=== WHAT YOU ARE ASKED TO DO ===
Every line in the data below that holds "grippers" should be found and copied.

★ ★ ★ ★

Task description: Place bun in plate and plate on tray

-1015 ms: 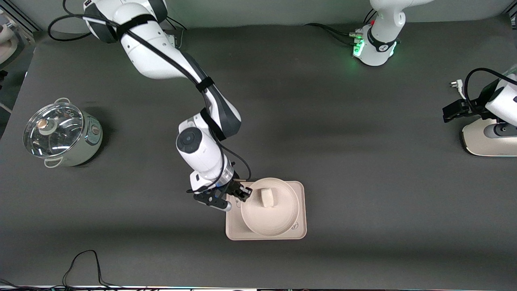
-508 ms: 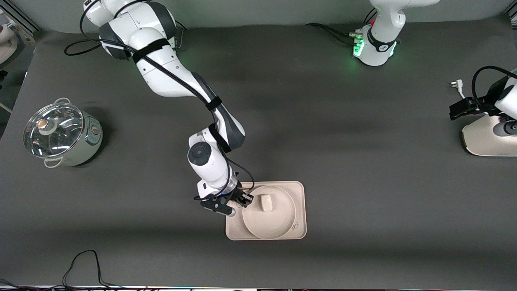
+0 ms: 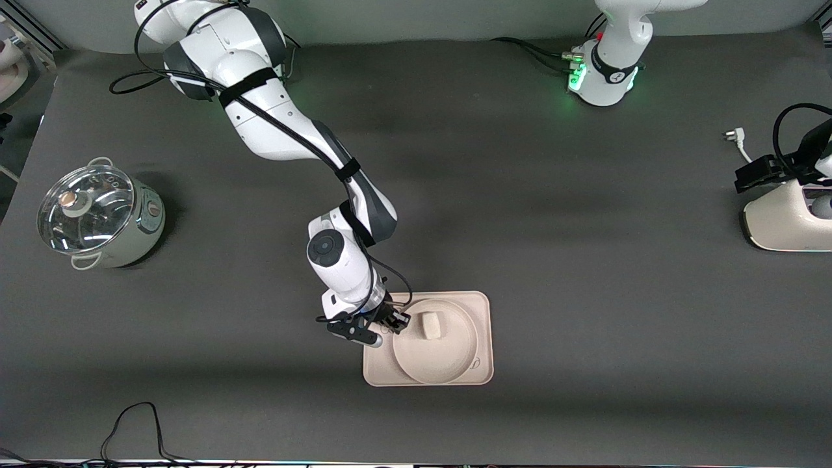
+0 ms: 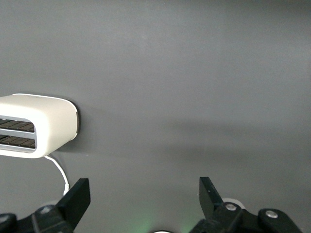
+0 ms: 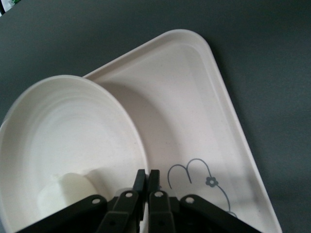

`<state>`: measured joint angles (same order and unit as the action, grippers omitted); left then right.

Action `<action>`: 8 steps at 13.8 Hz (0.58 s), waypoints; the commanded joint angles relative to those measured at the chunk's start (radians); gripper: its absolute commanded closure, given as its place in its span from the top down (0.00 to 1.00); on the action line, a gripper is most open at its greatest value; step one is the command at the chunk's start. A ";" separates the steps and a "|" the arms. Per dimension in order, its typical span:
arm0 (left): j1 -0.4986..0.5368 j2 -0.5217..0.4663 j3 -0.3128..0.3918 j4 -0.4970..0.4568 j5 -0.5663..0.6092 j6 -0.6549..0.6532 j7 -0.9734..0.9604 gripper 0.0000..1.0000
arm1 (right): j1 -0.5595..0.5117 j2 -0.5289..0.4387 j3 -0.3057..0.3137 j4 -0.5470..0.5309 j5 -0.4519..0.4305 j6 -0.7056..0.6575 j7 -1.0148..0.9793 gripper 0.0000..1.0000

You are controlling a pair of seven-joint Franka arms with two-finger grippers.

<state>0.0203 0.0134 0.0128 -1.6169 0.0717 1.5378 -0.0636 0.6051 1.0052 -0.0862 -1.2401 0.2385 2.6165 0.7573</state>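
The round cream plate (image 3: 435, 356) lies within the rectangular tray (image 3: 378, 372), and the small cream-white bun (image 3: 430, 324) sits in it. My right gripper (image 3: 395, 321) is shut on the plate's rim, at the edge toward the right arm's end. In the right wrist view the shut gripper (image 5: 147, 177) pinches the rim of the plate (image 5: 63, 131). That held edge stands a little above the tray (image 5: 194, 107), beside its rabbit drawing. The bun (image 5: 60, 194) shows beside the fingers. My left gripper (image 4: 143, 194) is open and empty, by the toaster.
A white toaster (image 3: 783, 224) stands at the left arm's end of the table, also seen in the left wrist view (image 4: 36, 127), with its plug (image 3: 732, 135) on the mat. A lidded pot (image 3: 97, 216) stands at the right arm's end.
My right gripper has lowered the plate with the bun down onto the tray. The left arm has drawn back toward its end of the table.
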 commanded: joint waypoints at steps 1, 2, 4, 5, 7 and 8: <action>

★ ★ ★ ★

=== YOUR SOLUTION ===
`<state>`: measured joint angles (same order and unit as the action, grippers omitted); left then right.
You are controlling a pair of seven-joint Franka arms with two-finger grippers.

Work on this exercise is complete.